Please find my response inline marked [SAMI].
Regards,
Sami Mujawar
On 24/05/2021 06:23 PM, Sayanta Pattanayak wrote:
> Enable the use of UEFI secure boot for Arm's Neoverse reference design
> platforms.

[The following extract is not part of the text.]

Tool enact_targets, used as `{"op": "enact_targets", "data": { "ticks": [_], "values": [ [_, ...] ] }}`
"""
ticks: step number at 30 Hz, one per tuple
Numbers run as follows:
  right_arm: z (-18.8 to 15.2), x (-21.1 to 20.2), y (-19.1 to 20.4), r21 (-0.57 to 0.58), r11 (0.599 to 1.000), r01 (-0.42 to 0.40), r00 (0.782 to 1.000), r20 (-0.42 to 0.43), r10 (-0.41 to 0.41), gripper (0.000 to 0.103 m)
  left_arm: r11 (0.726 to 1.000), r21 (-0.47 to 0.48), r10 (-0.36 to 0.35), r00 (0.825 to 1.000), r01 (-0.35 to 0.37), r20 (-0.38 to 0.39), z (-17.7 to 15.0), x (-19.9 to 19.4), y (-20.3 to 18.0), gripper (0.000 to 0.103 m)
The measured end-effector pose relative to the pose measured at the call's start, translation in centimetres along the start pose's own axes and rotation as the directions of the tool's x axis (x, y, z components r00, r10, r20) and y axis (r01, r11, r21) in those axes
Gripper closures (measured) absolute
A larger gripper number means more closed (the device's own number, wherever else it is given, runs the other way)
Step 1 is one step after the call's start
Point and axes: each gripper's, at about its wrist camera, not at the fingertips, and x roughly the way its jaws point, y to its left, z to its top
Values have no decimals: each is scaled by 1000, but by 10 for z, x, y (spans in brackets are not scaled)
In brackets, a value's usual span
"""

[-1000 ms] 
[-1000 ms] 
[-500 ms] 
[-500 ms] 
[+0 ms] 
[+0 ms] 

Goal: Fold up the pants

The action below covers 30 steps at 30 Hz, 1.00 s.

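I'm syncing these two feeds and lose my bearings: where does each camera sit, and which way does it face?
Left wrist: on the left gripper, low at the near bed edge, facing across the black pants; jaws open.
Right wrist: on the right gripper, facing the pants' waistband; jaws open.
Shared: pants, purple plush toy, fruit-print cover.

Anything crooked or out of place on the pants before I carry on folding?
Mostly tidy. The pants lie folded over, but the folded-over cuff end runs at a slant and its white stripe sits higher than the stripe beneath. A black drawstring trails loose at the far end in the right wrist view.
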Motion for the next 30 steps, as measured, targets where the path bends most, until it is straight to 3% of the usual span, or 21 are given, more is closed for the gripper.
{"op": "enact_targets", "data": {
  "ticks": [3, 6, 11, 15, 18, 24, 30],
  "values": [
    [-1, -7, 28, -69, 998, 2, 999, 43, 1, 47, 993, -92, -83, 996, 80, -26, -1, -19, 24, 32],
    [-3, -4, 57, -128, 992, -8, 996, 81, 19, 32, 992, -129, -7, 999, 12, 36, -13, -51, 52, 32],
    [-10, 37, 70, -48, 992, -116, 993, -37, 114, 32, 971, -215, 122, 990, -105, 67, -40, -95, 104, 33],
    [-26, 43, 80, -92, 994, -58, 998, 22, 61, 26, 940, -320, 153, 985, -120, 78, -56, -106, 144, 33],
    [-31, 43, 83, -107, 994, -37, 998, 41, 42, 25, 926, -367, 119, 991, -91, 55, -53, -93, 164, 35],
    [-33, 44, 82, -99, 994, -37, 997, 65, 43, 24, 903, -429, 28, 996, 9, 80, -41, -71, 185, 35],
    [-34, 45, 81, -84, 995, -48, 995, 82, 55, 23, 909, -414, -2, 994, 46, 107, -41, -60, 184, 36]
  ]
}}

The UEFI authenticated variable store uses NOR flash 2 which
> is accessible from Standalone MM context residing in a secure partition.
>
> Signed-off-by: Sayanta Pattanayak <sayanta.pattanayak@arm.com>
> ---
> Platform/ARM/SgiPkg/SgiPlatform.dsc.inc | 31 +++++++++++++++++++
> Platform/ARM/SgiPkg/SgiPlatformMm.dsc.inc | 32 ++++++++++++++++++++
> Platform/ARM/SgiPkg/PlatformStandaloneMm.dsc | 15 +++++++++
> Platform/ARM/SgiPkg/PlatformStandaloneMm2.dsc | 15 +++++++++
> Platform/ARM/SgiPkg/PlatformStandaloneMm.fdf | 5 +++
> Platform/ARM/SgiPkg/SgiPlatform.fdf | 9 +++++-
> 6 files changed, 106 insertions(+), 1 deletion(-)
>
> diff --git a/Platform/ARM/SgiPkg/SgiPlatform.dsc.inc b/Platform/ARM/SgiPkg/SgiPlatform.dsc.inc
> index 091de0c99c74..e4aee7a09acf 100644
> --- a/Platform/ARM/SgiPkg/SgiPlatform.dsc.inc
> +++ b/Platform/ARM/SgiPkg/SgiPlatform.dsc.inc
> @@ -6,6 +6,14 @@
>
> !include Platform/ARM/VExpressPkg/ArmVExpress.dsc.inc
>
> +[Defines]
> + # To allow the use of secure storage, set this to TRUE.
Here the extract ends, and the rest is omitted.